CR: Are there any areas of the budget you should prioritize more than others?
PWM: Staffing — facility hours and programming — staff training and equipment/operational expenses will be the greatest areas of need. The department should have a pre-established staffing model, and as such, know the required allocated budget to end the year in the black. The staffing model should be designed to reduce areas and timeframes with too much staff, and areas where supervision should be greater and adjust staff and funds accordingly. This will help eliminate wasteful spending.
Utilize federal work-study funds as much as possible. Based on past expenses and any new entries and space availability, your budget managers can forecast future programming payroll. It’s important to also keep in mind merit increases, changes to the minimum wage and federal work-study award changes will almost always affect your budget forecast.
Cardio and strength equipment upgrades should be part of a capital equipment replacement plan on a 10-year minimum cycle, depending on the type of equipment and the volume of use.

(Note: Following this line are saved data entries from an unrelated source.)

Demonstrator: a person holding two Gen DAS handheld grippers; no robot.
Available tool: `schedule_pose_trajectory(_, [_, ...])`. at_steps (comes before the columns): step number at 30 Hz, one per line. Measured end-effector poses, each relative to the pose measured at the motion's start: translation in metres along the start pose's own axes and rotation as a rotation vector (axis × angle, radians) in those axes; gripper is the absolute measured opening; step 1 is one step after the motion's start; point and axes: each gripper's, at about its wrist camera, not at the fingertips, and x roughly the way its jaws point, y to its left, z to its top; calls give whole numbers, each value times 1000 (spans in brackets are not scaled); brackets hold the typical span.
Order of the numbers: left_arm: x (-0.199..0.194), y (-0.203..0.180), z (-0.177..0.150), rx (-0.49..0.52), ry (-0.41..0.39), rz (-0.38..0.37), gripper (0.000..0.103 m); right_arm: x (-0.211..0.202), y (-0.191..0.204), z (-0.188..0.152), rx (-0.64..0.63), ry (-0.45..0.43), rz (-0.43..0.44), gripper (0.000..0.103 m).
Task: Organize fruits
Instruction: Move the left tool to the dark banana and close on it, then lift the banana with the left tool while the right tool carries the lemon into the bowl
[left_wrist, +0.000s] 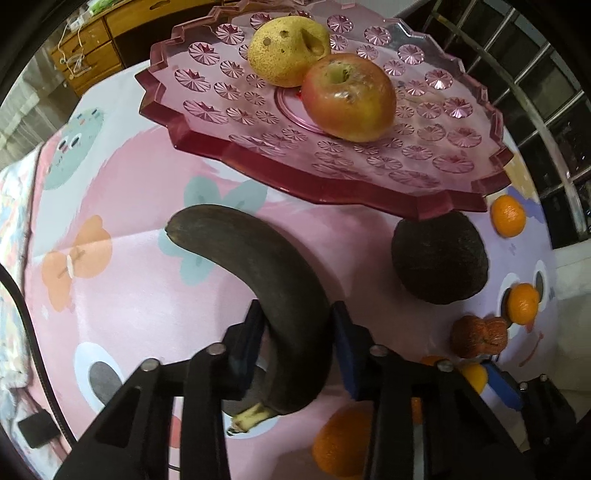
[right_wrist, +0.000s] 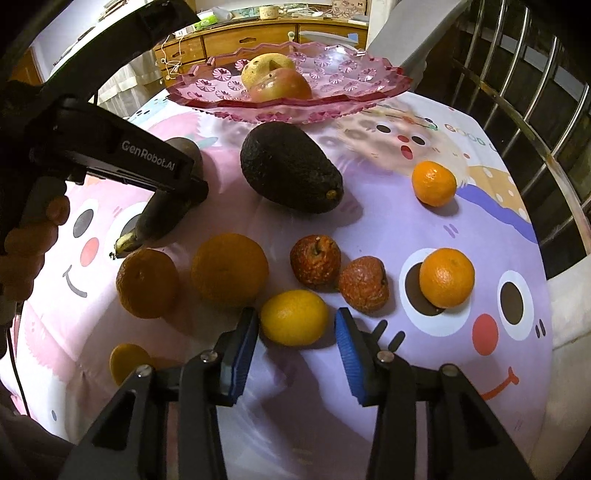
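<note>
Banana (left_wrist: 273, 291), blackened, is clamped between the pads of my left gripper (left_wrist: 297, 332), stem end toward the camera and tip pointing at the tray; whether it is clear of the cloth I cannot tell. Pink tray (left_wrist: 332, 192) stands at the far side of the bench, already holding a pear (left_wrist: 284, 48) and an apple (left_wrist: 351, 99), touching each other.

My right gripper (right_wrist: 295, 334) is spread apart, low over the cloth, with a lemon (right_wrist: 293, 317) between the jaws, just touching the left pad and clear of the right one.

Loose on the cloth: avocado (right_wrist: 290, 168) near the tray, two big oranges (right_wrist: 229, 269) at left, two wrinkled red fruits (right_wrist: 316, 260) mid-bench, two small mandarins (right_wrist: 447, 277) at right.

Step in hand, as I judge it: carrying the banana to the tray. Next move calls for lift over the raised scalloped rim, then release on bare tray left of the pear. Soft fruit; light squeeze. The lemon looks set for the right gripper's next pick.
</note>
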Motion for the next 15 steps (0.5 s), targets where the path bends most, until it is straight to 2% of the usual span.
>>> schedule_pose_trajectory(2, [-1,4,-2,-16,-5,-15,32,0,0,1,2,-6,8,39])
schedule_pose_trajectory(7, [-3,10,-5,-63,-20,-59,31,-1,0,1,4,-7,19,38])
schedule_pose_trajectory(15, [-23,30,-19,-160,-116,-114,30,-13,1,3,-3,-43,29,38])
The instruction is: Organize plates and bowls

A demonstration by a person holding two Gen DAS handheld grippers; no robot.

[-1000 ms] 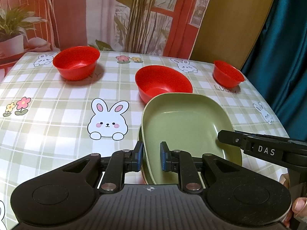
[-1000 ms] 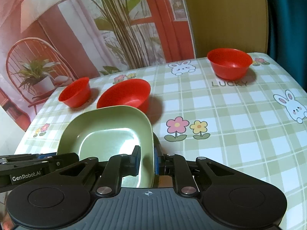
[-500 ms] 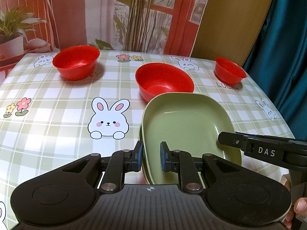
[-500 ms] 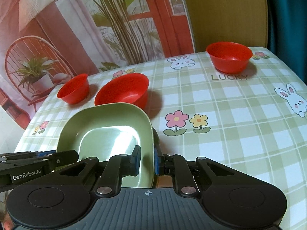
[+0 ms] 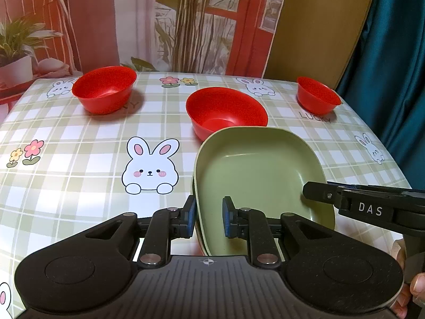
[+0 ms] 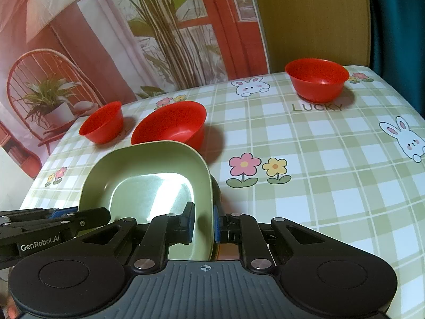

Towels and other expendable items, such as sports and fitness equipment, that typically experience significant wear and tear should be on a semester cycle — or more often — for replacement.
CR: What are some creative ways you can save money year to year?
OR: Here are some of the things we do:
- Before you purchase anything, research if it can be found for no cost. Maybe check in with the university surplus warehouse.
- Advertise open positions through free websites.
- Arrange your conference travel well in advance, saving considerably on hotel and airline costs.
- Ensure your staff procurement specialist is trained on bidding and securing the best possible prices for goods and services through a large variety of vendors.
- Re-evaluate your paid subscriptions and seek donations from membership through a re-purposing approach to their subscriptions.
- Consider daily operations for equipment check-out and laundry — is it more expensive to hand items out over and over by paid personnel, or allow for a certain amount of loss each semester by placing items on the floor for access.
- Buy in bulk, partnering with other university departments for items such as towels.
- Partner with student affairs on your campus regarding common needs such as software trainings and speakers for team development.
- Inventories and systems for daily operations to ensure loss of expensive items are managed, as in have check-out procedures.
CR: Any other tips for budgeting?
PWM: We follow these simple rules:
- Capital and strategic planning for the department is necessary.
- Know your budget inside and out.
- Track your spending continuously and hold others on staff accountable to the same.
- Prepare for the unexpected by having a contingency in place.
Set a commitment in your department to always find ways to save.